Bir alanda kendini ispatlamış birinin, yeni riskler alması, konfor alanından çıkması her zaman heyecan verici ve hayranlık uyandırıcı. Nazlı Senem Ünal’ı iki sezondur ekranda ‘Üç Kız Kardeş’in Mine’si olarak izliyoruz. Oyunculuğuyla her zaman alkış topluyor ama şimdi ‘Adı Aşk’ şarkısıyla müzikseverlerin karşısında. Şarkının hikayesini ve daha fazlasını konuştuk. Oya Çınar / oya.cinar@posta.com.tr
İlk single’ınız ‘Adı Aşk’ı müzikseverlerle buluşturdunuz. “Kumaş pantolon, siyah oje, beyaz atlet var bir de üstünde; aşık oldum punk’çı bir sevgiliye.” Bu sözler yaşanmışlık hissi geçiriyor. Tespitim doğru mu?

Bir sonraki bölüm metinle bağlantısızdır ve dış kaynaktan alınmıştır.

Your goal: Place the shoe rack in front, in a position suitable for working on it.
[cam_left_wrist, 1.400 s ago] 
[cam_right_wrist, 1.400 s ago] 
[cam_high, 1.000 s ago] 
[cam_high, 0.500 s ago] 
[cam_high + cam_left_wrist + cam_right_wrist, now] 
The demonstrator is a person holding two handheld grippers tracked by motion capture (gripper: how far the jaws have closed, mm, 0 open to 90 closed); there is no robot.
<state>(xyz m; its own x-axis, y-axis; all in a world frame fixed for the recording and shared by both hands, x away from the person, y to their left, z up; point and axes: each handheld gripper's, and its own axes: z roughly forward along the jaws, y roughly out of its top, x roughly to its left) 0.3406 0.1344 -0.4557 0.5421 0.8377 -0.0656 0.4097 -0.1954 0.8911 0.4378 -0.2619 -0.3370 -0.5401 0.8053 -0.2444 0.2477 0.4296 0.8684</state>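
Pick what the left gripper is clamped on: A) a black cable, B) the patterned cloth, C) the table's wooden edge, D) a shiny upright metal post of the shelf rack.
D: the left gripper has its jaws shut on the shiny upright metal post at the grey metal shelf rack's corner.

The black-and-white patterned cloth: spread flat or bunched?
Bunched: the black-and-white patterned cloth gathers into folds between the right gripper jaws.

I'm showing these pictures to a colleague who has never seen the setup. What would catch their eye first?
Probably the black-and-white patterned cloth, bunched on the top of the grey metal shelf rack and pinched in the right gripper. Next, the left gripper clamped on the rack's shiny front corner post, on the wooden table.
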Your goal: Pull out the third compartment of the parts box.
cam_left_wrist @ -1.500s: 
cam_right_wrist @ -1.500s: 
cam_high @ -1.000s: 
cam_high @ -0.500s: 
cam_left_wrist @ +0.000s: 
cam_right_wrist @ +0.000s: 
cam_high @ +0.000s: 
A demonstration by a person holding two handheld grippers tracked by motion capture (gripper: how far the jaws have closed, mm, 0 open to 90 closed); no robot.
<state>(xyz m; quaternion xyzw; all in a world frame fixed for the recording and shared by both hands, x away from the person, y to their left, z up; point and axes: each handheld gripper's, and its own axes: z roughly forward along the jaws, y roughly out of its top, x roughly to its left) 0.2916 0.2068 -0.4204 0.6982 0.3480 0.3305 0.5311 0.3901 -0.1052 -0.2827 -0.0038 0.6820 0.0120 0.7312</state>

Çok spesifik olarak evet diyemem. Biraz senaryo yazar gibi yazdım. Aşk hepimizin hissettiği çok güçlü bir duygu. Aşkta kavgalar hep farklı düşünmekten kaynaklanır ya genelde. O yüzden yazarken iki farklı karakter düşünmeye çalıştım. Aşkın tutkusunu da sevgisini de ama melankolisini ve acısını da vermek istedim.
“Bir süresi varmış aşkın, bitti o da” diyorsunuz. Sizce aşkın bir ömrü var mı gerçekten?
Her ilişkinin başlarında büyük sözler verilir… O sözlere inanmak istersin ve inanırsın da… Sonra o sözler tutulmayınca kendimizi paralarız, “Hani böyle olacaktı?” diye. Şarkıda biraz bunu anlatmak istedim. Bana göre aşkın bir süresi yok. Herkesin hala yaşadığı ya da geçmişte hissettiği büyük bir aşk hikayesi var. Ben aşkın bitmediğine, sadece insanların pes ettiğine inanıyorum.
Sevmekten vazgeçmek anlamında mı?
Baş edemeyebilirsin çünkü… O kadar güçlü bir duygu ki seni bir buhrana sürükleyebilir. Aşkın bittiği yer değil de pes edilen yerdir çoğu zaman bir ilişkinin bitişini getiren.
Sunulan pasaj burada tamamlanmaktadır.